Hugging is to resume in England’s care homes with the rollout of rapid testing for visitors from Wednesday but care operators are warning that not all will get a visit before Christmas and protective equipment will still be essential to keep the risk of infection down.
Last week, Prof Chris Whitty, the chief medical officer, said he would not encourage anyone to hug or kiss elderly relatives, but guidance issued on Tuesday by the Department of Health and Social Care declared hugs could happen. Enough lateral flow test kits will now be sent out to more than 15,000 care homes so that up to two relatives should be able to visit twice a week by Christmas. Care homes have been told that indoor visits should be enabled regardless of tier and that visitors will be allowed to bring a wipeable gift, such as chocolates.
“If a visitor has a negative test, is wearing appropriate PPE, and following other infection control measures then it may be possible for visitors to have physical contact with their loved one, such as providing personal care, holding hands and a hug,” the guidance states. It cautions that “contact should be limited to reduce the risk of transmission which will generally be increased by very close contact”.
Visits will not be allowed in care homes with outbreaks, apart from at the end of life.
“Covid-19 is a cruel virus that has torn families apart and denied so many the simple human pleasure of contact with a loved one,” said Helen Whately, the care minister. “It is impossible to eliminate risk entirely, but now … we can help to more safely reunite families throughout December.”
The policy was welcomed by the charity Age UK as a “significant shift” in the government’s stance. But it said delivering so many tests before Christmas was ambitious and many could be disappointed. HC-One, the largest chain of private care homes, said it had received tests for 18 of its 329 homes and MHA, the largest charitable provider, has received none. The government said tests have so far gone out to the 385 biggest care homes.
Adam Purcell, who runs a small care home in Lancashire, has spent £2,500 on 100 private tests to avoid disappointment for his 16 residents if government tests do not arrive.
“Come Monday, they will be sitting up close together, holding hands and having a hug,” he said. “I am welling up thinking about it. I can’t wait.”
The new policy comes despite concerns from health chiefs in Sheffield and Liverpool over the effectiveness of the rapid tests.

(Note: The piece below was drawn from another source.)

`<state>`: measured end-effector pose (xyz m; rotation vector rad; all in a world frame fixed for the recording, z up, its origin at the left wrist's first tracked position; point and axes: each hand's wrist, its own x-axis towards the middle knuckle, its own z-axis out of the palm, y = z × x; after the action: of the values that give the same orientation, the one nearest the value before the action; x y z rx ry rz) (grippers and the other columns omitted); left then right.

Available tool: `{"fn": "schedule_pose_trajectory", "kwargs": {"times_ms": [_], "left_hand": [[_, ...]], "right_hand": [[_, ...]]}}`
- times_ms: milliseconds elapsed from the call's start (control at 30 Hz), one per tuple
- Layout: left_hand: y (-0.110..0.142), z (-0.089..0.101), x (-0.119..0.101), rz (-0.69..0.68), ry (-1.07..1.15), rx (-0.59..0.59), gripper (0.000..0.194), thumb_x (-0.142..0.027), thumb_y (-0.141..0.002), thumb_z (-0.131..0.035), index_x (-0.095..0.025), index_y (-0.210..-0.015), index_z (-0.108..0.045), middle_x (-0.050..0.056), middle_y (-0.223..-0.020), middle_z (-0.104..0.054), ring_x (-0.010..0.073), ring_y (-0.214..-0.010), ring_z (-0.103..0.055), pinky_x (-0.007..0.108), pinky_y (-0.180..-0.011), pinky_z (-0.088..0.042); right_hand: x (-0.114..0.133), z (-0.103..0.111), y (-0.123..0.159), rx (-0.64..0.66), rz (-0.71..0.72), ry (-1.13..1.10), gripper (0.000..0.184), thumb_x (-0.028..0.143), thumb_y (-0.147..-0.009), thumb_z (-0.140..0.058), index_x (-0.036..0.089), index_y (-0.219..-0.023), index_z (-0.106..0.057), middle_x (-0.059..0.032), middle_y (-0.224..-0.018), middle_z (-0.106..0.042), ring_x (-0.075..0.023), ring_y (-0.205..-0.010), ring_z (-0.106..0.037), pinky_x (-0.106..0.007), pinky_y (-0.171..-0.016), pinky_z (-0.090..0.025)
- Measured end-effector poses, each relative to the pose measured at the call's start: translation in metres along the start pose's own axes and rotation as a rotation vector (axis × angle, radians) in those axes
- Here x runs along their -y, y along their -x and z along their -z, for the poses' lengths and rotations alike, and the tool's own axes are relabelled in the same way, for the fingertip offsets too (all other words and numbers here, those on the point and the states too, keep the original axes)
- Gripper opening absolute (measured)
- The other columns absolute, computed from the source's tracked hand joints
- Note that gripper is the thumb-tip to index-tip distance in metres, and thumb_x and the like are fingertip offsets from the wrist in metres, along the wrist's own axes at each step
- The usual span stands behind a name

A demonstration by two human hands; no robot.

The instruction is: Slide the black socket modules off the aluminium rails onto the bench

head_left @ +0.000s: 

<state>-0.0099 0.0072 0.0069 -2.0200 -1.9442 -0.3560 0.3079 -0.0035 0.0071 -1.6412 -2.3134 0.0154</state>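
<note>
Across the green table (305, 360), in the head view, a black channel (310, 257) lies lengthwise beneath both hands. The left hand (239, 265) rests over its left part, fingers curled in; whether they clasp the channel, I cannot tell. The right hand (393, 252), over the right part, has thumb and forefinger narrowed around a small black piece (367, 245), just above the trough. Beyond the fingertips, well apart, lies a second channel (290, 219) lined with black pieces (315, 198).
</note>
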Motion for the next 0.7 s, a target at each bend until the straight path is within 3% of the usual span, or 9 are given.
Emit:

Sheffield council has told care homes in its area not to use them, while Liverpool has delayed the start of its programme, the Guardian revealed on Monday. Liverpool council will insist visitors undergo two tests 24 hours apart.
Care England, which represents the largest care home providers, also warned relatives on Tuesday “it will be a while until [testing] is entrenched”. .
The rollout follows a two-week trial in 20 care homes in the south of England, including at the Meadway care home in Winchester.
Martin Green, Care England’s chief executive, said the logistical challenge of delivering testing kits to so many homes and with individual care homes deciding that even testing will not sufficiently mitigate infection risk, it means the Christmas target is unlikely to be met.
Care homes have called for extra funding to pay for the staff to carry out the tests, cleaning and visit administration, with the National Care Forum saying the cost could exceed £30m a month nationwide. But no new cash has been offered, with care homes instead urged to apply to councils for money under the existing £1.1bn infection control fund.
Working age residents will also be able to join their families in their homes subject to an individual risk assessment, a negative test before leaving and a period of self-isolation upon return.